**Exercise objective**
Among the lines below, the one containing "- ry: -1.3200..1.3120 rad" opens the range and the one containing "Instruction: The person" closes it. Print that range exactly, without the pictures.

[Extracted records Boundary: Start]

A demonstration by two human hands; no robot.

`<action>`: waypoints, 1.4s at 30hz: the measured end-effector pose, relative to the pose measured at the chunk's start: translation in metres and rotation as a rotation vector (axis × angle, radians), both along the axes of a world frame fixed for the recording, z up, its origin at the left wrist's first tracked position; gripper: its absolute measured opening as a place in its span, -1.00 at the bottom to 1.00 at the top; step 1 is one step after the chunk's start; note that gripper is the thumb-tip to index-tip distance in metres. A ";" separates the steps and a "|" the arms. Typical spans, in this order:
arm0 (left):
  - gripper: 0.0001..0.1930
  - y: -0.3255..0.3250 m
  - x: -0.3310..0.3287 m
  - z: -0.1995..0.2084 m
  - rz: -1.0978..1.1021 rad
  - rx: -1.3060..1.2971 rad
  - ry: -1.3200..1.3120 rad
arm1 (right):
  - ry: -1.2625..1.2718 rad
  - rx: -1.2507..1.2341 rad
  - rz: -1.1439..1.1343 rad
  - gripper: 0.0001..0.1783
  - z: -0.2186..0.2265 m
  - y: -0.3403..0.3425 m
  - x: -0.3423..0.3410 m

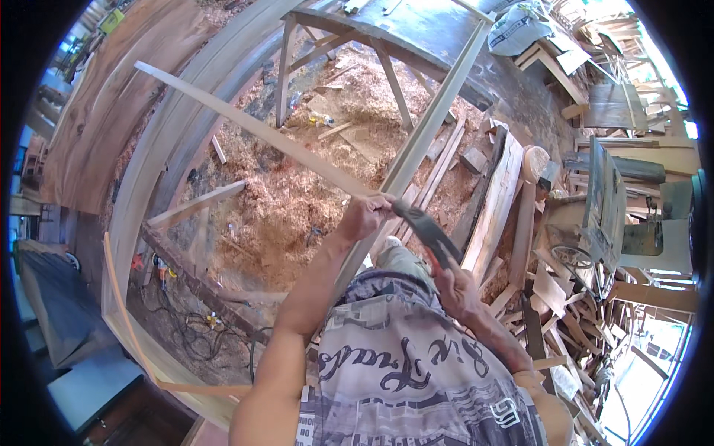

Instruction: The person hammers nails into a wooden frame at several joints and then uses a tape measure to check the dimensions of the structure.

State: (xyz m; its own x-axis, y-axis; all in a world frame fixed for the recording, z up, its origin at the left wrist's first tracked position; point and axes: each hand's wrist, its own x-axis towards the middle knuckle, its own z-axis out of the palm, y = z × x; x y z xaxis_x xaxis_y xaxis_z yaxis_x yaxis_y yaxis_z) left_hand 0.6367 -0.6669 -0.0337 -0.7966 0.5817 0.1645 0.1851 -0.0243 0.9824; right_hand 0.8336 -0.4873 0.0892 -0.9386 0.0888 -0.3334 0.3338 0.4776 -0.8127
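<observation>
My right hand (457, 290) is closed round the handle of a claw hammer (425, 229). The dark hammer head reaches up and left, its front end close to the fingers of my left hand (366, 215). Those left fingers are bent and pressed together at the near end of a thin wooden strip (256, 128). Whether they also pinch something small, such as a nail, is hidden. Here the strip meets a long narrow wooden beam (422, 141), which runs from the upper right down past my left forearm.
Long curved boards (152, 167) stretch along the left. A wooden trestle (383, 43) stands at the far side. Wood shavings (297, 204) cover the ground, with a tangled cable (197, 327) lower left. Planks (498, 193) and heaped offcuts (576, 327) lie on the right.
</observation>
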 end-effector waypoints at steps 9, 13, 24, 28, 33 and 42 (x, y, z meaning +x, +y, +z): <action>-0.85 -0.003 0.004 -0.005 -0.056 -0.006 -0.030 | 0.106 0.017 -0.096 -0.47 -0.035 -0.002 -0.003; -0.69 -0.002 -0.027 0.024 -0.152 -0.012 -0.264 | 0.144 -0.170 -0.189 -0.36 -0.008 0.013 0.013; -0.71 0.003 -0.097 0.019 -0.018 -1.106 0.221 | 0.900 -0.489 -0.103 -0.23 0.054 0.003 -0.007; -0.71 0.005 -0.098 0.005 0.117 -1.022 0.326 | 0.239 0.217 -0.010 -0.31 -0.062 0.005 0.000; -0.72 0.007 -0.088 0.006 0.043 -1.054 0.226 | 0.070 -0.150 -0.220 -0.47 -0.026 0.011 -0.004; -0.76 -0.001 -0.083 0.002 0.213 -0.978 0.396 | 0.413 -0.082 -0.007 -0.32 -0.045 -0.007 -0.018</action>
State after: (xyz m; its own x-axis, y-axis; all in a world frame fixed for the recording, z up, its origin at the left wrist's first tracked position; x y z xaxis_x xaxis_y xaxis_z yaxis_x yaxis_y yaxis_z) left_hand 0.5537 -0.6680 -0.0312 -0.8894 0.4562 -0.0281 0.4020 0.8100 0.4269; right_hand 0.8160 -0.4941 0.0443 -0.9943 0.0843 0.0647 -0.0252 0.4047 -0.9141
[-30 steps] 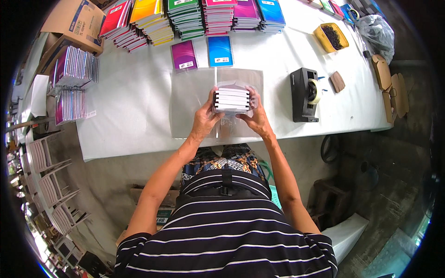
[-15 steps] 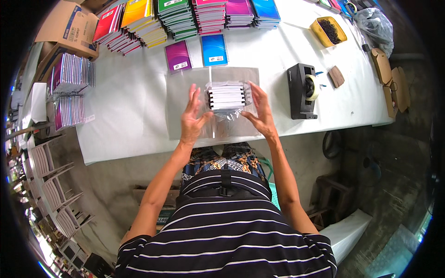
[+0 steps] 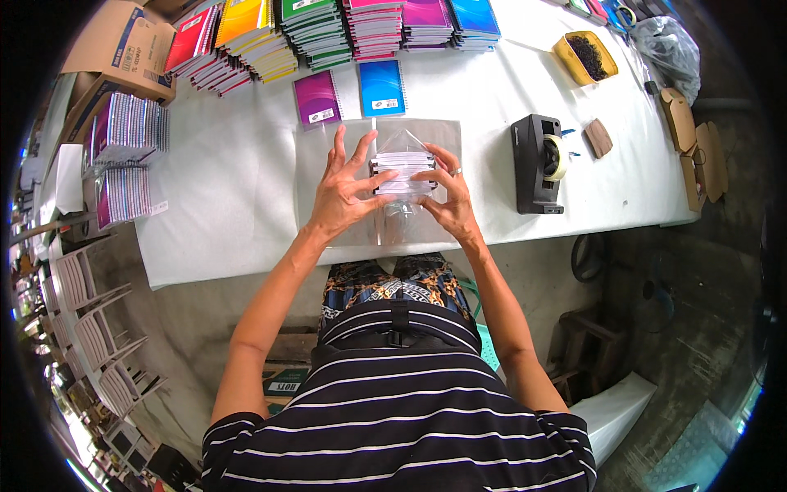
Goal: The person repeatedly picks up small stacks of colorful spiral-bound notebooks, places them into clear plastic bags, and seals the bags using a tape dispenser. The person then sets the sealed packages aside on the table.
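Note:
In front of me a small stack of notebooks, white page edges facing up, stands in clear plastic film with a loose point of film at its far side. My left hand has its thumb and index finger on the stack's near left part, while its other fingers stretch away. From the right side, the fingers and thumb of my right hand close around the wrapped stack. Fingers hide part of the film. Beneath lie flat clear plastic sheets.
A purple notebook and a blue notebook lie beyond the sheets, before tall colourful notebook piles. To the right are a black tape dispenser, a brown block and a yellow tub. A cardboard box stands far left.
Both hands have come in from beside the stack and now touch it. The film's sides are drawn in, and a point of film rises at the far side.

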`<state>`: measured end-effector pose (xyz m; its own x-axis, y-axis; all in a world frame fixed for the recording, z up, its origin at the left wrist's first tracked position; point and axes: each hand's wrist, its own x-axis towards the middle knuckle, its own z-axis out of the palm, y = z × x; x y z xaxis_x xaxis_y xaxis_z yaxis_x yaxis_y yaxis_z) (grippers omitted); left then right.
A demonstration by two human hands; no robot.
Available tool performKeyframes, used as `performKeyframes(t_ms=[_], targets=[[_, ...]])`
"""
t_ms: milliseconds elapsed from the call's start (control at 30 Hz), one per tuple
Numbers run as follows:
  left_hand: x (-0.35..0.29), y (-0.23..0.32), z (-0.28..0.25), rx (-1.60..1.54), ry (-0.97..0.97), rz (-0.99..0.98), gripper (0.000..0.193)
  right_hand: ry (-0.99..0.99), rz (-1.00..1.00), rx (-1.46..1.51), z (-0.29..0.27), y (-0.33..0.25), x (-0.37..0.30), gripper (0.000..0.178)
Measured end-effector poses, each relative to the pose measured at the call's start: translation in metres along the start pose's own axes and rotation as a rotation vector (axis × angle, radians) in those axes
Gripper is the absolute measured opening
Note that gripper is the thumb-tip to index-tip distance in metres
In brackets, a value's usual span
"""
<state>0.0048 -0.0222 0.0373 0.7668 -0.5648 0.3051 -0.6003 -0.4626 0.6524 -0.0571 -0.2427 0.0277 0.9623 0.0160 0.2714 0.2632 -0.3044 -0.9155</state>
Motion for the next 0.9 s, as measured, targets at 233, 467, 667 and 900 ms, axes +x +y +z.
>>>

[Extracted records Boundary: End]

**Solution for this exercise**
  - ry: -1.3200..1.3120 rad
arm1 (right):
  - ry: -1.2625..1.2718 rad
  - rx: -1.2507..1.2341 rad
  - rz: -1.1439..1.1343 rad
  - gripper: 0.0001..0.1783
  - z: -0.2186..0.2265 m
  - y: -0.3403..0.3425 m
  - x: -0.3423..0.3410 m


Instruction: The person hammers nails into a wooden frame at several joints and then uses a tape measure to check the dimensions of the structure.

The work on this exercise has been finished.